Mumbai: After discussions between Finance Minister P Chidambaram and FIIs and banks, the Finance Ministry on Saturday said steps to attract capital flows to fund the current account deficit can be expected within a week.
"All measures to attract fund flows are under consideration," Financial Services Secretary Rajiv Takru told reporters after Chidambaram chaired meetings with FIIs and top bankers here.
"I think you should see something coming up shortly, say within a week or in the next 10 days," he said.
Takru did not divulge details about the nature of the measures -- whether they would be a sovereign bond issue, NRI bonds or a quasi-sovereign mode of debt raising.
Concerns among investors about the widening current account deficit have led to turmoil in the stock markets and a sharp depreciation of the rupee.
Chidambaram held a closed-door meeting with top bankers and also met foreign institutional investors, whose money is key to funding CAD, as the government sought to allay apprehensions about India's economic situation and appraise them of steps taken to boost growth and stabilise the rupee.
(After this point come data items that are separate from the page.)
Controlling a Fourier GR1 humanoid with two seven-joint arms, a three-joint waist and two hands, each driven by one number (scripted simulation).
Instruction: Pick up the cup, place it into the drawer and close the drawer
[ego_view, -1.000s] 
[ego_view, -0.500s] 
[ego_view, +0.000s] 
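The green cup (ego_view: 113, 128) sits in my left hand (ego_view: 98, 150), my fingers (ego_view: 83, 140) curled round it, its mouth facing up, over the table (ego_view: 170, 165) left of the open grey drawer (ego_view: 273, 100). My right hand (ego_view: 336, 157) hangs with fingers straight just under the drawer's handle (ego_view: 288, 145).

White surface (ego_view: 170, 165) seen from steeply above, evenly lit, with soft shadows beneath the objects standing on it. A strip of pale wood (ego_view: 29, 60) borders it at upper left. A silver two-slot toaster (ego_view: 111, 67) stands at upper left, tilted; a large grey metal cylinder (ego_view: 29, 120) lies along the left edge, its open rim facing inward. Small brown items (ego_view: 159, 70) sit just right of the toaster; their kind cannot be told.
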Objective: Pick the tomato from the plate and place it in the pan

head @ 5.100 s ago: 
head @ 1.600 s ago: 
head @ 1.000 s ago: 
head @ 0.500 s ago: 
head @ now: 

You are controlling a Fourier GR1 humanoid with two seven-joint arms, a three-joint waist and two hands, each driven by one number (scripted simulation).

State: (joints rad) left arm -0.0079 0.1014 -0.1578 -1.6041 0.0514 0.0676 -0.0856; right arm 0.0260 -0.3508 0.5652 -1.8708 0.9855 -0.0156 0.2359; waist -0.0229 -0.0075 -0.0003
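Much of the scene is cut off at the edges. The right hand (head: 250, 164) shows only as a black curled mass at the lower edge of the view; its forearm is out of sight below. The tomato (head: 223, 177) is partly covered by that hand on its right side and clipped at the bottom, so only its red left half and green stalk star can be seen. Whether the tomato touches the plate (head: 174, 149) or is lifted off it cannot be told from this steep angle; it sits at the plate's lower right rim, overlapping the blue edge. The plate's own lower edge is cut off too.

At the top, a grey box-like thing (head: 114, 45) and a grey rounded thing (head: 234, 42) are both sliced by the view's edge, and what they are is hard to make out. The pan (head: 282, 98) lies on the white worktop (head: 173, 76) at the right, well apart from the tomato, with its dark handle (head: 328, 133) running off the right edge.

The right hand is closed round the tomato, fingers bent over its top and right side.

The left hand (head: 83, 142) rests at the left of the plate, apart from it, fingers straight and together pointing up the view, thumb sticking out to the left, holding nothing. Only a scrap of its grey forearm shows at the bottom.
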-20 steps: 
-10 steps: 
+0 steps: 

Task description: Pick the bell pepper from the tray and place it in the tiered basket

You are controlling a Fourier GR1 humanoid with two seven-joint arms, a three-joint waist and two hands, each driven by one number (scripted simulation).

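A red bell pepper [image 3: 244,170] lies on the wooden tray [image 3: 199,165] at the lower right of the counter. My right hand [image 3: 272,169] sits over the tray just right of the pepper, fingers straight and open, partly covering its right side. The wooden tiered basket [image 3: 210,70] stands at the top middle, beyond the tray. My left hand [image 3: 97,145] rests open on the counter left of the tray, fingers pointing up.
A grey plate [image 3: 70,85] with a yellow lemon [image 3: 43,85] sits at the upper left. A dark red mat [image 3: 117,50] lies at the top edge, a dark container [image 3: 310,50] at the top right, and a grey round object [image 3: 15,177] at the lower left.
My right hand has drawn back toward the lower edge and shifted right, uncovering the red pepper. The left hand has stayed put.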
"FIIs have sought certain explanations, which the Finance Minister gave them," Takru said, without elaborating on what issues were raised in the meeting.
There had been concerns about a return to capital controls after the RBI last week announced curbs on outflows by local companies and residents in a bid to stem the rupee's slide. On Thursday, Chidambaram said no capital control measures are planned.
Takru said several suggestions came up during the meeting with banks. Lenders, especially the State Bank of India, have been opposing the idea of issuing NRI bonds, citing legal complications in the overseas markets, specially in the US.
Chidambaram did not meet reporters outside the hotel where he held discussions with bankers and FIIs.
The rupee, which hit a lifetime low of 65.56 to the dollar on Thursday, has depreciated almost 20 per cent since the beginning of the financial year. The stock markets are down close to 10 per cent this year.
To attract foreign funds, the immediate steps could include nudging banks to increase interest rates on NRE and FCNR-B deposits, which are already above 10 per cent.
Earlier this week, Axis Bank, IDBI Bank, Federal Bank and some public sector lenders raised rates to lure NRI deposits.
Asked if banks were given any direction to hike NRE deposit rates and hold lending rates, Takru said, "We don't force or even nudge banks to do anything like that. It's up to banks to decide, based on the availability of funds."
On the revival of projects, he said, "Within the next week, nine large stalled projects are coming up for final decision before the cabinet. These projects are in the power, coal and transport sectors."
He also said in the last one month alone, as many as 27 large stalled infrastructure projects worth over Rs 1.1 trillion were cleared.
Both the plight of the rupee and the flight of capital arise from worries about the government's ability to finance the widening current account deficit, which rose to a historical high of 4.8 per cent of GDP last fiscal.
While Chidambaram has repeatedly said the CAD would be capped at 3.7 per cent, or USD 68 billion, recent RBI steps to support the rupee have left foreign investors worried.
Chidambaram was accompanied by top officials, including Takru and Economic Affairs Secretary Arvind Mayaram. Bankers present at the meeting included State Bank's Pratip Chaudhuri, ICICI Bank's Chanda Kochhar, HDFC Bank's Aditya Puri, Pramit Jhaveri of Citigroup and V R Iyer of Bank of India.
"The meeting was mainly to seek ideas and suggestions on what can be done about capital inflows. It was a very good and positive meeting," Kochhar told reporters afterwards.
Asked whether there was any directive from the minister to the bank about NRI bonds, State Bank Chairman Chaudhuri said, "There was no directive, it was only a consultation."